United Universities – Is it science fiction?

Berlin and Valencia, 5 March 2021. Science fiction literature is a classic field for scientists to ask self-referential questions. A recent study follows this path, and Tino Brömme, host of the UUU Debate series, interrogates Pedro Marques about the paper he wrote as a co-author of Joaquín Azagra and Laura Salmerón.

This is interesting for an audience curious about spirit and knowledge, and in particular, about European University Alliances, those new, EU-funded university networks set up as experimental cross-border social laboratories.

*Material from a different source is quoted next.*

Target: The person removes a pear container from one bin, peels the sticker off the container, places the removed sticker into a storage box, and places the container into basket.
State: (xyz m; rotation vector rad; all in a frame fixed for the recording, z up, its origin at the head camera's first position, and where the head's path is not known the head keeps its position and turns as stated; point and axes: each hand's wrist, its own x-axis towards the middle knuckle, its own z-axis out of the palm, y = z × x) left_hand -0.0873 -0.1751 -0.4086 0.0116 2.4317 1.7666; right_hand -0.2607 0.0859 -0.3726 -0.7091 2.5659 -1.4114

ENHANCE is one of these European University Alliances, it includes the Universitat Politècnica de València, to which Pedro’s research is affiliated. How does society value science? How do citizens see the University? How does literature, as a segment of public perception, depict researchers? Are they in it only for money, fame and power? Are universities ivory towers of an arrogant elite? Do scientists work for the public good? — European University Alliances like ENHANCE are forced by the EU’s funding requirements to claim that they are working “for society” —, but how true is that?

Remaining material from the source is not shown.